Re: Attaching decklines

Posted by John Beck on Apr 30, 2007

Shawn, Probably the easiest and strongest is to use the same technique as CLC shows for mounting shock cord on the deck. I did that for my CH16 but the corners of the webbing around the trim washer got caught on PFD while re-entering the boat in open water. Rounding the corners may help.
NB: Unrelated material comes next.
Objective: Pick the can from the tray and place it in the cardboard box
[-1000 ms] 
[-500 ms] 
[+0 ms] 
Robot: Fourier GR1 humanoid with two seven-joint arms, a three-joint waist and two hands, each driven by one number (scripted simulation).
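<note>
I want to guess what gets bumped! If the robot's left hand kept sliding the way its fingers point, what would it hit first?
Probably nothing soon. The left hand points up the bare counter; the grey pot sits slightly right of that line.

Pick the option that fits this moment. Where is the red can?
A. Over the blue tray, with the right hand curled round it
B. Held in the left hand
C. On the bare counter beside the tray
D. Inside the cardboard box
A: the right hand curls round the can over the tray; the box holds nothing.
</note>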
Here's the plan for my new SW17 Hybrid, which isn't installed yet since I'm now varnishing the deck, but all the holes and soft padeye slots are completed. I've configured my decklines into 2 pieces. A forward piece and aft piece with none around the cockpit. I'm using 1/4" double braid. I've seen smaller line, but the larger line is easier on the hands when hanging on for dear life in rough water. The line terminates on each side of the cockpit with a loop of webbing screwed to the bow/stern end pours and soft padeyes in between. All holes/slots thru the deck are an 1/8" inboard of the sheer clamp to keep the deckline as far outboard as possible. At the terminating end I epoxied in an extra piece of fiberglass tape under the deck, drilled-filled-drilled the hole for deckline with knot underneath. I'll put an o-ring between the knot and the deck to better seal (with silicone) the hole. Set the tension of the line by adjusting the length of the loop at the bow/stern. I've seen a wooden bead on the deckline to hold the line off the deck a little bit to make it easier to slide a paddle blade underneath, easier to grab after a wet exit, with a boat hook, etc. Rather than wood beads, I made double turks-head knot out of 3/16" line for something softer, and won't need varnish.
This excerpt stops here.